Aim of the exercise
Could the listing below be reproduced exactly, minus its pictures?

Dataset extract

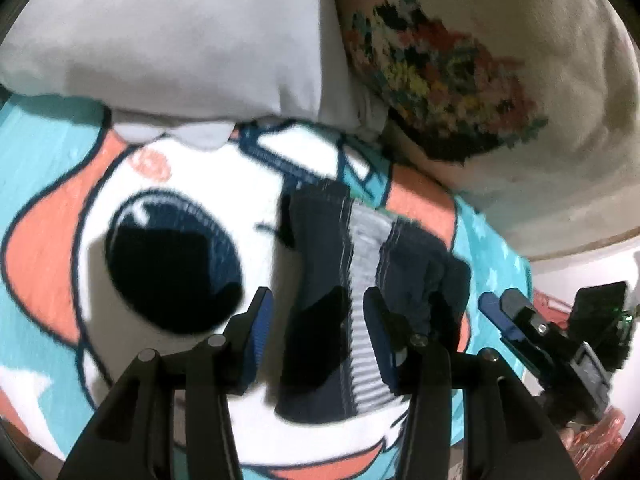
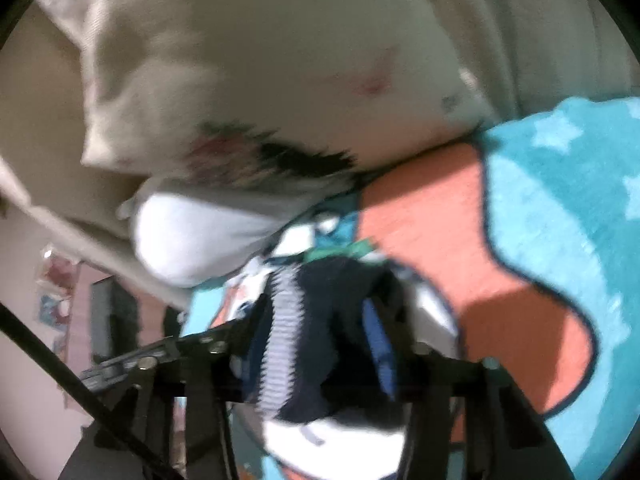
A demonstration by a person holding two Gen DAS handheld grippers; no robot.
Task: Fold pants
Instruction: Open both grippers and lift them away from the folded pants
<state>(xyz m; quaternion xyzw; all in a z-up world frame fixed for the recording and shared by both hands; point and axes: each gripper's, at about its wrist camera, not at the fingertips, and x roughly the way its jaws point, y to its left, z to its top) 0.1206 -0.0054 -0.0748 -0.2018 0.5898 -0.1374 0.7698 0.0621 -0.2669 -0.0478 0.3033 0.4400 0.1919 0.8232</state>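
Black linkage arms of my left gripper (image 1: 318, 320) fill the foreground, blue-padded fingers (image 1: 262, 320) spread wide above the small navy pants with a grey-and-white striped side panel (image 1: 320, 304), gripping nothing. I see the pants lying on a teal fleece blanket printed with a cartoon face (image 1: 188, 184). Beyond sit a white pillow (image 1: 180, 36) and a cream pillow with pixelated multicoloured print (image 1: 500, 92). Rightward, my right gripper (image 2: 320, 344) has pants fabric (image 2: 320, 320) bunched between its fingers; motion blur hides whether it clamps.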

Your response
A demonstration by a person holding two Gen DAS handheld grippers; no robot.
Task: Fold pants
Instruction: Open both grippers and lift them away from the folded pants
<state>(xyz m; quaternion xyzw; all in a z-up world frame fixed for the recording and shared by both hands; point and axes: each gripper's, at about its wrist camera, not at the fingertips, and x roughly the way its jaws point, y to its left, z to its top) 0.1206 -0.0054 -0.0748 -0.2018 0.5898 -0.1374 0.7698 0.0621 -0.2669 -0.0478 0.3033 0.4400 0.1919 0.8232</state>
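Black linkage arms of my left gripper (image 1: 318, 320) fill the foreground, blue-padded fingers (image 1: 262, 320) spread wide above the small navy pants with a grey-and-white striped side panel (image 1: 320, 304), gripping nothing. I see the pants lying on a teal fleece blanket printed with a cartoon face (image 1: 188, 184). Beyond sit a white pillow (image 1: 180, 36) and a cream pillow with pixelated multicoloured print (image 1: 500, 92). Rightward, my right gripper (image 2: 320, 344) has pants fabric (image 2: 320, 320) bunched between its fingers; motion blur hides whether it clamps.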

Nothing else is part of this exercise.